A part of me agrees and in fact I spent quite a bit of time last night re-evaluating exactly this as an alternative proposal after @michelf’s review. It has many advantages in terms of simplicity. The practical uses of the broader Character literals are quite rare and you can use a string literal. As a strategy we could introduce them now as ‘ASCII’ literals with a view to extending their reach if a way is found to get it to work.

taylorswift · March 7, 2019, 3:24am

Looking at the operators and methods we need to blacklist from integer character literals, I’ve come to the realization that there is just too much gray area when you consider every possible API that takes an integer argument.

// yes 
let buffer:[UInt8] = ['0', '8', '-', '0', '3', '-', '1', '9', '9', '2']

// yes 
if (string[0], string[1]) == ('0', 'x')

// yes 
if username.contains('\'') || username.contains('"')

// probably? 
if 'a' ... 'z' ~= byte

// maybe? 
let hexdigit:UInt8 = n < 10 ? '0' + n : 'a' - 10 + n

// no
n >>= 'a'

// no
if x.isMultiple(of: 'a')

// no
array.removeLast('x')

I think our real goal is for integer types to be coercible from 'x', but not expressible by 'x'. The UInt8(ascii:) initializer fails the first criteria, the UInt8:ExpressibleByUnicodeScalarLiteral conformance fails the second criteria.

I think we should consider making 'x' as UInt8 be the only syntax for invoking ASCII–integer equivalence,, that is, overload as to work on character literals.

<IntegerASCIIValue> ::= <CharacterLiteral> as <TypeIdentifier>

Unlike UInt8(ascii:), the left hand side would be restricted to a constant character literal, so the compiler could easily validate this.

This would be a compiler-only change, but in the long run as we look to reworking the literals system, we could introduce @coercibleFromTextLiteral in the same spirit as @expressibleFromTextLiteral, effectively allowing users to overload as with @constantExpression implementations.

The only drawback is it’s a lot more verbose, and the as operator has a bit too low precedence.

let buffer:[UInt8] = 
[
    '0' as UInt8, '8' as UInt8, '-' as UInt8, 
    '0' as UInt8, '3' as UInt8, '-' as UInt8, 
    '1' as UInt8, '9' as UInt8, '9' as UInt8, '2' as UInt8
]

if ('a' as UInt8) ... ('z' as UInt8) ~= byte

Thoughts?

xwu · March 7, 2019, 3:37am

taylorswift:

The only drawback is it’s a lot more verbose, and the as operator has a bit too low precedence.
let buffer:[UInt8] = 
[
    '0' as UInt8, '8' as UInt8, '-' as UInt8, 
    '0' as UInt8, '3' as UInt8, '-' as UInt8, 
    '1' as UInt8, '9' as UInt8, '9' as UInt8, '2' as UInt8
]
if ('a' as UInt8) ... ('z' as UInt8) ~= byte
Thoughts?

I still don’t see why you insist on the invention of new syntax or new compiler features here. What is the advantage of 'a' as UInt8 over UInt8(ascii: 'a')?

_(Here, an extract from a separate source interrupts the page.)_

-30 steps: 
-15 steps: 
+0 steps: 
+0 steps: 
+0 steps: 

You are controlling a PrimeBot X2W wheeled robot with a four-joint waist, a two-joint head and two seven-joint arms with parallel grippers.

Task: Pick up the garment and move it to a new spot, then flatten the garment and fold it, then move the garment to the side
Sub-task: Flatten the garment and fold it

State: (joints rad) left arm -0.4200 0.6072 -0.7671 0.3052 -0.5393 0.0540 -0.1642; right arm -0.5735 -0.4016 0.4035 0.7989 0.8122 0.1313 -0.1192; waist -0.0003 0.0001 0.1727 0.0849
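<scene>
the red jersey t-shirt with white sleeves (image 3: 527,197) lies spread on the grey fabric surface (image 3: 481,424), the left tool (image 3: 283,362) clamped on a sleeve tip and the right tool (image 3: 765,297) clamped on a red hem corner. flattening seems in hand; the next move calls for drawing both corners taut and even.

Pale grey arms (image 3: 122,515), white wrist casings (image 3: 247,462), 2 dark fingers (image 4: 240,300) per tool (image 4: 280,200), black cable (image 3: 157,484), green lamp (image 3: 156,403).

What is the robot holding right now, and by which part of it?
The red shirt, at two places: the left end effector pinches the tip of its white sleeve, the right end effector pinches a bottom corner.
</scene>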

This is particularly in the case where I could write: let buffer = ['0', '8', '-', /* ... */].map { $0.asciiValue! }.

taylorswift · March 7, 2019, 3:57am

you would support new compiler magic to special-case UInt8(ascii:) for compile time checking (a much harder problem than you seem to imply), but not new compiler features that could eventually be integrated into a larger, cohesive user-extensible literals system? 2 + 2 = 'a'

A better literals framework is on the horizon for us (working a write-up for that), and coercible-but-not-expressible initializers would definitely be part of that.

for me that last example desugars to

let buffer = 
{
    var buffer:[UInt8] = []
    for c:Character in ['0', '8', '-', '0', '3', '-', '1', '9', '9', '2'] 
    {
        buffer.append(c.asciiValue!) // force-unwrap? :(
    }
    return buffer
}

Which is very different from loading 10 bytes from .rodata or immediate operands. sure, it might compile to the same thing (though without the validation checks), but if you have to ask godbolt what the code is doing, that means the code isn’t clear, and that something is lacking with the language.

ultimately i think you and i just fundamentally disagree on the importance of compile time validation and the whole “shortest amount of time to a correct implementation” idea. i don’t think it’s productive to continue this discussion further.

jayton · March 7, 2019, 9:28am

Realistically, C-family languages have this distinction because the simplistic parser and lack of type system in B necessitated it, not because Ken Thompson thought deeply about it and decided that double-quoted character literals would be too confusing.

Avi · March 7, 2019, 9:43am

While that is probably true, we do have the situation that we use different literal forms for different classes of types.

numerics use unquoted strings of characters (mostly, but not exclusively, digits)
strings are bracketed by double-quotes
collections are bracketed by (square) brackets

I think that there's value in considering single characters to be a separate class than string, as the type and capabilities are very different. There is apparently a considerable debate to be had as to what kind of "character" a single element should be represented as (ASCII, unicode scalar, grapheme cluster, etc.)

johnno1962 · March 7, 2019, 12:02pm

If we are to find a use for single quoted syntax now that the passage of raw strings has freed it up my intuition for where we are headed is towards ‘ASCII’ literals. The last minute additional requirement that ABI stability means no new conformances are possible until a way can be found to gate them with @available has made Character literals with a capital C very difficult to deliver. The idea that users should add a conformance to an internal protocol to enable integer conversions was always going to be a difficult sell and despite my best efforts a module defining this conformance can have global effects such as the unfortunate UInt8(“8”) issue discussed above.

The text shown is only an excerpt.